Richard recalls, “As a kid, I was not distracted by things—I had to make things… I grew up in Ten Mile House, very poor. You could do nothing and feel the hunger, or you could fill your time with making things and making do.” His mother taught him to read at a very young age, and he learned to draw and paint. He says he benefits every day from creative “skills that layer on top of each other.”
In addition to poverty, Richard’s worldview was shaped by having an abusive father. “When your mom is a victim of that, as a little kid, it is hard not to be angry… But for some reason as a little kid, I decided, ‘It won’t be so bad—if I just do the opposite of what my father would do’ … It keeps me on an even keel.”

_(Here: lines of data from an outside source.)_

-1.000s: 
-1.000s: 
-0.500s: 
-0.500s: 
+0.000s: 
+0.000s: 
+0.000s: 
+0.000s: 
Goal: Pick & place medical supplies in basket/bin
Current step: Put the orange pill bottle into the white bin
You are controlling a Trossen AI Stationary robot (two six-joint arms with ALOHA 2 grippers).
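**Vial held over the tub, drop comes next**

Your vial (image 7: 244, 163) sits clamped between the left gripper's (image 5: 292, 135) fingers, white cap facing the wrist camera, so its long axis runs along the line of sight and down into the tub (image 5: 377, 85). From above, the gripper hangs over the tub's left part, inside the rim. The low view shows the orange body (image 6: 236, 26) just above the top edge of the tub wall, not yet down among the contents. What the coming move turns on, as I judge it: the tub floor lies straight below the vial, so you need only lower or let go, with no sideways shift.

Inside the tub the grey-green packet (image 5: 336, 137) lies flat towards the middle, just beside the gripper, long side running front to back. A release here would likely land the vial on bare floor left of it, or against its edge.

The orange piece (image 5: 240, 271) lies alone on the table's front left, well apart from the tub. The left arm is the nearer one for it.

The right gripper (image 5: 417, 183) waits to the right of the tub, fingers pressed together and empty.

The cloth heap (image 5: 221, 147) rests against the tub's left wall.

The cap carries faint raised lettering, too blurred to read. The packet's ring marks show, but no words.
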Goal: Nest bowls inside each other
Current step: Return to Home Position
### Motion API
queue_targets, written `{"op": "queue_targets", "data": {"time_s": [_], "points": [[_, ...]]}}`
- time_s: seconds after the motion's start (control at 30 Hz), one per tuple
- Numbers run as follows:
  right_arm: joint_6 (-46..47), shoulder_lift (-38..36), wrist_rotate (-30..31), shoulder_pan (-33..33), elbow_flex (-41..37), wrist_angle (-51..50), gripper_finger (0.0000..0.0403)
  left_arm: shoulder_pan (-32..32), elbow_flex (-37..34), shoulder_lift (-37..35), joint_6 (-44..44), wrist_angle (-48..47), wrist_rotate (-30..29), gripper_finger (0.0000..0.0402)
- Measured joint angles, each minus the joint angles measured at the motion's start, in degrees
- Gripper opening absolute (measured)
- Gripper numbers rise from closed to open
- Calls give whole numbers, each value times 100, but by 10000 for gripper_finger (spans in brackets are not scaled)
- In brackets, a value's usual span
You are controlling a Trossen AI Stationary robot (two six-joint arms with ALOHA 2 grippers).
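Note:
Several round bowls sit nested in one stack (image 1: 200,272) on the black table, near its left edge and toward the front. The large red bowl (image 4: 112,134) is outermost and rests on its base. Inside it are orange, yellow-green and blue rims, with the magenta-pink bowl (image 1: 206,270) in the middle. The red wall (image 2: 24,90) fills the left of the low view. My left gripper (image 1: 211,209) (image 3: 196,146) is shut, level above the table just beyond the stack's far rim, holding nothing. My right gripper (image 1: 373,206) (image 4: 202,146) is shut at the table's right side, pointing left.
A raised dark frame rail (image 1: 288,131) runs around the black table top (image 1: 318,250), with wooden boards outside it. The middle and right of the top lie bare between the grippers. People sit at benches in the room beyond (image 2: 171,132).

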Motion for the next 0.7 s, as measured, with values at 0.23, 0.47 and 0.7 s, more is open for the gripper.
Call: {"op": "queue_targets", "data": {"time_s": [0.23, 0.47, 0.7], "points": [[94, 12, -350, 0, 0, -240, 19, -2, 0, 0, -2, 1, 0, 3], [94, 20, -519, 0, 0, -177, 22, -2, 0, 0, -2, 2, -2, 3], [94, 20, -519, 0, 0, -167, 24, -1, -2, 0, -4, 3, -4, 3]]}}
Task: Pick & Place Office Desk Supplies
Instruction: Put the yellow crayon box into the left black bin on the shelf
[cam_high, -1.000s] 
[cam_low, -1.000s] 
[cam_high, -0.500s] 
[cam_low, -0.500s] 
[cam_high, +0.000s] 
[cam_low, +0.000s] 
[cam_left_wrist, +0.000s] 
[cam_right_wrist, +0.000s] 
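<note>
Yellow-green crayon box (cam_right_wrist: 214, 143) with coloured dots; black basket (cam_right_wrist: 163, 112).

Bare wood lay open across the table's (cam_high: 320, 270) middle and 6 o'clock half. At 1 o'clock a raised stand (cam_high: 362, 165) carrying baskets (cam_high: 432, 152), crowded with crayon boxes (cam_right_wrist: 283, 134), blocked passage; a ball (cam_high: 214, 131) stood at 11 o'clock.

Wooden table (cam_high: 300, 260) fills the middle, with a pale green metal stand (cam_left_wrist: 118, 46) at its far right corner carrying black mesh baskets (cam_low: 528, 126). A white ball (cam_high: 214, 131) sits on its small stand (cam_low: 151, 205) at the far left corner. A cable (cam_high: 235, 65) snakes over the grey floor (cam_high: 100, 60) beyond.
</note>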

Not treating others as he was treated was a skill Richard needed outside home as well. “As one of a very few number of Black people on PEI,” he remembers, he experienced racism: “I wasn’t going to do that to someone else… In those days, there was not a lot of exposure [to diversity]. There is more diversity now, but that brings out fear and anger too.”
He used humour a lot as a deflection in school, and in adulthood, Richard was one of the originators of the PEI Stand-Up Showcase. One of his first experiences with stand-up was actually being called up from an audience to fill a gap in the program. “I told stories of growing up in poverty, and people laughed their arses off. I thought, ‘Okay, it’s weird, but it’s easy.’” Today, while he hasn’t performed comedy publicly for three years, his kids (two daughters and a grown foster-daughter) inspire funny and poignant creative non-fiction writing for eager audiences on social media. “My kids are hilarious—they are very sharp, and they one-up their father,” he says.

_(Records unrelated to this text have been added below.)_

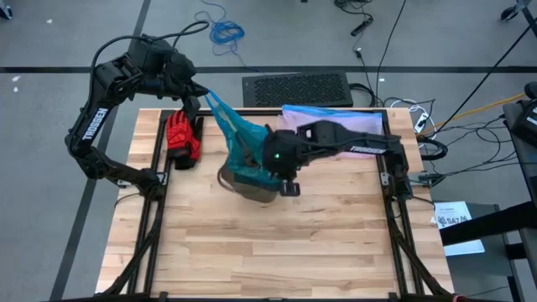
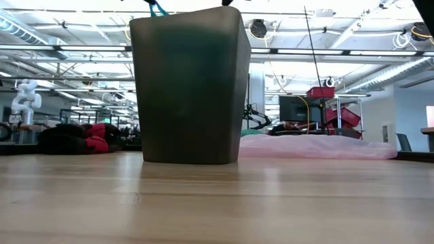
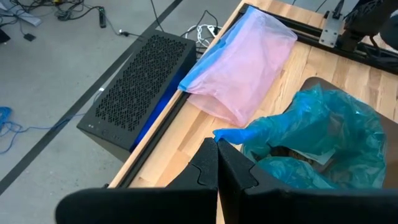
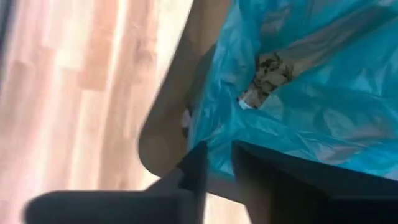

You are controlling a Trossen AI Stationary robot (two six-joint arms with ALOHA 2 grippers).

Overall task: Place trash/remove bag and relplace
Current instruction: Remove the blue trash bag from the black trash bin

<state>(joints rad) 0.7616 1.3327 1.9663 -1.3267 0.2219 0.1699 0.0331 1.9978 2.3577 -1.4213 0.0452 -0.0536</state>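
I see the bag (image 1: 239,134), crinkly translucent teal, sitting in the grey bin (image 2: 186,88) mid-worktop (image 1: 277,243), crumpled paper (image 4: 267,74) inside. My left tool (image 3: 217,163) is clamped on a stretched corner; my right tool (image 4: 217,165) pinches bag and bin rim. A pink bag (image 3: 245,68) lies behind.

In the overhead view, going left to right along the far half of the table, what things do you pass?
Red and black glove → teal bag, stretched up from the bin to the left claw → right claw at the bin's rim → pink bag.
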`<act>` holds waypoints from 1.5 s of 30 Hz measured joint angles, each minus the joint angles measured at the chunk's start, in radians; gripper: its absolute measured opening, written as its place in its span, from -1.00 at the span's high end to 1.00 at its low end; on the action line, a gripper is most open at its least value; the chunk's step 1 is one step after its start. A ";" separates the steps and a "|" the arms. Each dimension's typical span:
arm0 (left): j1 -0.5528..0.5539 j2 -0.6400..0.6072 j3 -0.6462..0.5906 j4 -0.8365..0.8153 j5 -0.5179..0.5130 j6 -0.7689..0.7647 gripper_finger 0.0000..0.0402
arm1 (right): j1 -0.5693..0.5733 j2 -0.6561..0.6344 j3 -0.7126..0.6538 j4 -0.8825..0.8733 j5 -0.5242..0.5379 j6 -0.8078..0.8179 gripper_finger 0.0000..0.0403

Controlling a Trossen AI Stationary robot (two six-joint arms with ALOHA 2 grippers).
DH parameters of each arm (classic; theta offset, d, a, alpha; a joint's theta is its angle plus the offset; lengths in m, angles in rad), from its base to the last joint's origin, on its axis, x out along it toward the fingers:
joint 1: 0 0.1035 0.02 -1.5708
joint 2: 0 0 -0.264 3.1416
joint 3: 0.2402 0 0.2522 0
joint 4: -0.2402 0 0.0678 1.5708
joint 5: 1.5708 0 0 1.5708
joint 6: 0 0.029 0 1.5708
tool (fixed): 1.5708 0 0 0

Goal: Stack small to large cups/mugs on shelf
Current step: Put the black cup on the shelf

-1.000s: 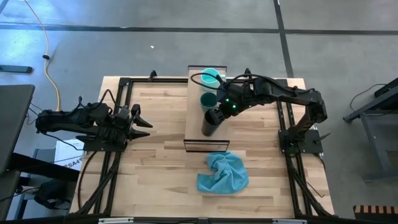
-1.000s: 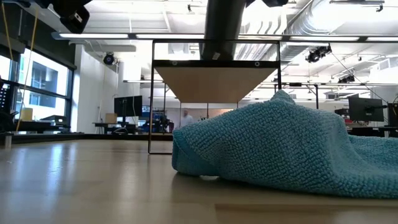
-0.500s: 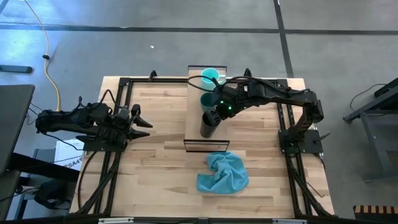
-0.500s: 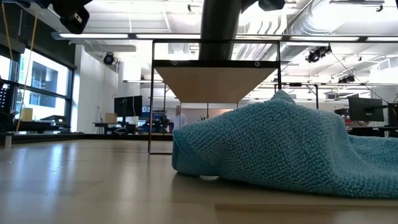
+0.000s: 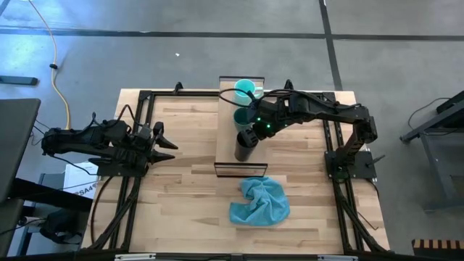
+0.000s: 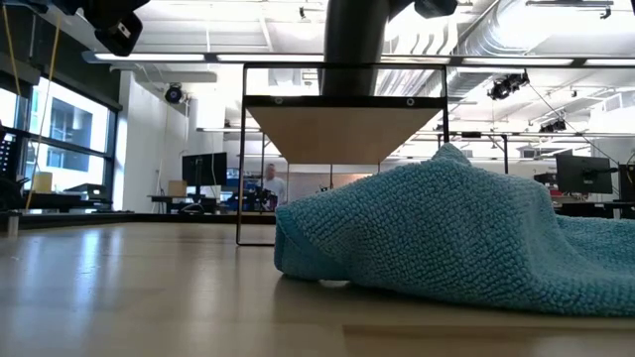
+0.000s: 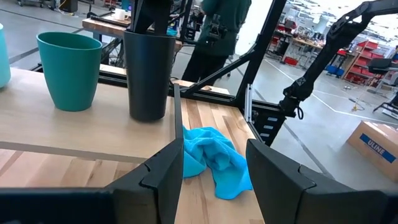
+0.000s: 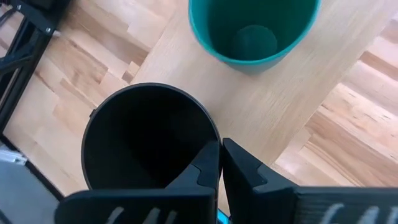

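Three cups stand in a row on the shelf [image 5: 226,148]: the turquoise mug [image 5: 246,88] at its far end, the dark green cup [image 5: 241,116] in the middle, and the taller black cup [image 5: 244,147] nearest. My right gripper [image 5: 251,133] reaches over the shelf from the right and is shut on the black cup [image 8: 149,140]. The green cup [image 8: 252,28] stands just beyond it. My left gripper [image 5: 165,141] waits open over the table's left side, its fingers [image 7: 168,165] pointing at the shelf. My right gripper pinches the black cup's rim [image 8: 216,138] on the side away from the green cup. One finger [image 8: 205,168] is inside the cup and the other [image 8: 244,165] outside, coming from above. The cup is upright with its base on the shelf [image 6: 342,99].
A crumpled blue cloth [image 5: 259,201] lies on the tabletop just in front of the shelf's near end and fills much of the low view [image 6: 446,228]. Dark frame rails [image 5: 138,145] run along the table's left and right sides. A person walks in the room behind.
My right gripper has shifted a little toward the table's left, keeping its hold on the black cup, which has stayed on the shelf. In the room behind, a person has walked across.
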State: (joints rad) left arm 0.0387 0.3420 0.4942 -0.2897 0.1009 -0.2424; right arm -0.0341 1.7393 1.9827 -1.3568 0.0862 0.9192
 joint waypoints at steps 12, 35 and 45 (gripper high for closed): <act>0.000 0.000 0.000 0.000 0.000 0.001 0.19 | 0.000 0.000 0.000 0.004 -0.031 -0.008 1.00; 0.000 0.000 0.000 -0.002 0.000 0.001 0.19 | -0.002 0.000 0.000 0.022 -0.026 -0.020 0.95; 0.000 0.000 0.000 -0.006 0.000 0.002 0.19 | -0.005 0.000 0.000 0.023 -0.026 -0.019 0.84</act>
State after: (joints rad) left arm 0.0388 0.3424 0.4942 -0.2962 0.1013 -0.2400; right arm -0.0395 1.7390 1.9827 -1.3342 0.0601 0.8997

His craftwork, on the other hand, you won’t find advertised: “People just seem to know,” he chuckles. His work is custom to each special order. “My joy is making something they want for life. It has to be personal.”

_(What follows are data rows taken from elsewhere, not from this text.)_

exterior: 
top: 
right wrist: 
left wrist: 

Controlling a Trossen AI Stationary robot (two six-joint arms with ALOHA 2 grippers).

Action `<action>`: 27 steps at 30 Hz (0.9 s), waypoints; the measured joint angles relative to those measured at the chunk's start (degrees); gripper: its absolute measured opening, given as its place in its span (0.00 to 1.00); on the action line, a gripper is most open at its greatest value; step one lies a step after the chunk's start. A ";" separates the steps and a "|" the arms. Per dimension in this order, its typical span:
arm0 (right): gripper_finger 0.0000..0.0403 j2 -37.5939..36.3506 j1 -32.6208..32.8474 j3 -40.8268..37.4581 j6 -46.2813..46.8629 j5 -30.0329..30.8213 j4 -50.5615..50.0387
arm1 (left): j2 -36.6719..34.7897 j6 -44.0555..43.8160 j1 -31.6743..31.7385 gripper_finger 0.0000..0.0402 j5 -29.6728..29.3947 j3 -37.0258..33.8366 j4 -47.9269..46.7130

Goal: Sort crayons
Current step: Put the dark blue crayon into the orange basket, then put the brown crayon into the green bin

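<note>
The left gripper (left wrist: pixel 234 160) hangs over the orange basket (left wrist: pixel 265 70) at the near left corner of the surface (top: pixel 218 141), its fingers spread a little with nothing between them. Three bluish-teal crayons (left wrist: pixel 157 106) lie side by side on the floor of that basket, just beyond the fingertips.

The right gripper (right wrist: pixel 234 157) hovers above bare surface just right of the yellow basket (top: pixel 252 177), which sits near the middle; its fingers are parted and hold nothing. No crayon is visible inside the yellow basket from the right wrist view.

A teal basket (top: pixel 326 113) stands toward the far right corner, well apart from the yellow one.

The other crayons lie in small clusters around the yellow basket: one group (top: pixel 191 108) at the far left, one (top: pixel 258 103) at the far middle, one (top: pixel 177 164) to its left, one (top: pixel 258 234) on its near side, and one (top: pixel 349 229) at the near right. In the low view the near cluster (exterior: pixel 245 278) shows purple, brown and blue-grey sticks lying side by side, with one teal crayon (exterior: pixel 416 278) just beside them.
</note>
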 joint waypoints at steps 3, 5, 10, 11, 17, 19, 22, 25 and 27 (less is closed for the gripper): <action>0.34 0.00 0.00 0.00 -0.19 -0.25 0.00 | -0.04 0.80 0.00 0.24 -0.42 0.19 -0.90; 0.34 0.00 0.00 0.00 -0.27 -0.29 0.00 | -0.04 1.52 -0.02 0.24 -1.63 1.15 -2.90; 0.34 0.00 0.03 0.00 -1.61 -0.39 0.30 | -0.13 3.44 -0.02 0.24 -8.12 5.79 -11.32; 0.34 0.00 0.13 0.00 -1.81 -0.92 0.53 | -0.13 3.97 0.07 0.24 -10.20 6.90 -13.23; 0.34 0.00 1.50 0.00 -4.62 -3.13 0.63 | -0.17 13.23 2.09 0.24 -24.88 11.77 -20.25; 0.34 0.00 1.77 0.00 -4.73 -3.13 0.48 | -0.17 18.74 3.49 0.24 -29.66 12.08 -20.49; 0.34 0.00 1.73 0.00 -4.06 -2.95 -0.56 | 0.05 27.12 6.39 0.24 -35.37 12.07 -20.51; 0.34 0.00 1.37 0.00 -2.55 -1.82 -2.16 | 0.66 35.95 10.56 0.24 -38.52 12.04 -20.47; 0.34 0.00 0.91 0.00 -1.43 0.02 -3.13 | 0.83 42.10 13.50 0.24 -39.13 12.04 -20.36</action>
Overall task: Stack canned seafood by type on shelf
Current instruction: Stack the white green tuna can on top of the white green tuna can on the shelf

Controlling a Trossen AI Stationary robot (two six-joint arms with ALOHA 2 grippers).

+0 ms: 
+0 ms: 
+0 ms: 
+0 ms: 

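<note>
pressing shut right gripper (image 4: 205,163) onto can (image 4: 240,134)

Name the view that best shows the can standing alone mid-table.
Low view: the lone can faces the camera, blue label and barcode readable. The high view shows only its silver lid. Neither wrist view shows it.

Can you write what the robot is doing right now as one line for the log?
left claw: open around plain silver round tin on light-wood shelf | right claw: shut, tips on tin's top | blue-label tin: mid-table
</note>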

Like many PEI artists, Richard says, “I wish I could do all those things and make a living, but I have kids… In a large sense, it’s the PEI way—there’s a lot of ‘can’t.’ There’s so much talent here, but it needs to be seen as more valuable, more viable.” Richard is grateful. “[Paid] work for me has creativity, and that has been satisfying. I work for veterans, and I work for the people. I feel a level of accomplishment, and that’s good.”
Richard lived in almost every province of Canada before returning here. Today, he says, “PEI is my home and my heart.” He says, “I am always looking to do things that inspire and help. There is so much good here, even with the fear and anger” that “politics and the pandemic” he says have revealed.
Inspiring and helping looks these days like writing about our food sources for Salty magazine and “putting together some children’s books” for collaboration with an illustrator and eventual self-publication—and training to facilitate parenting support groups that will promote children’s wellbeing.
Richard contemplates, “We have all these problems, with racism, with poverty, with food. If we focus on letting children grow in a better way, if we make children better, they will fix it—and we’ll make ourselves better.”
Richard’s creative life focuses on “knowing what I value—people. I didn’t always understand it, and I still forget it, but if you value people, your life is better, all the time.”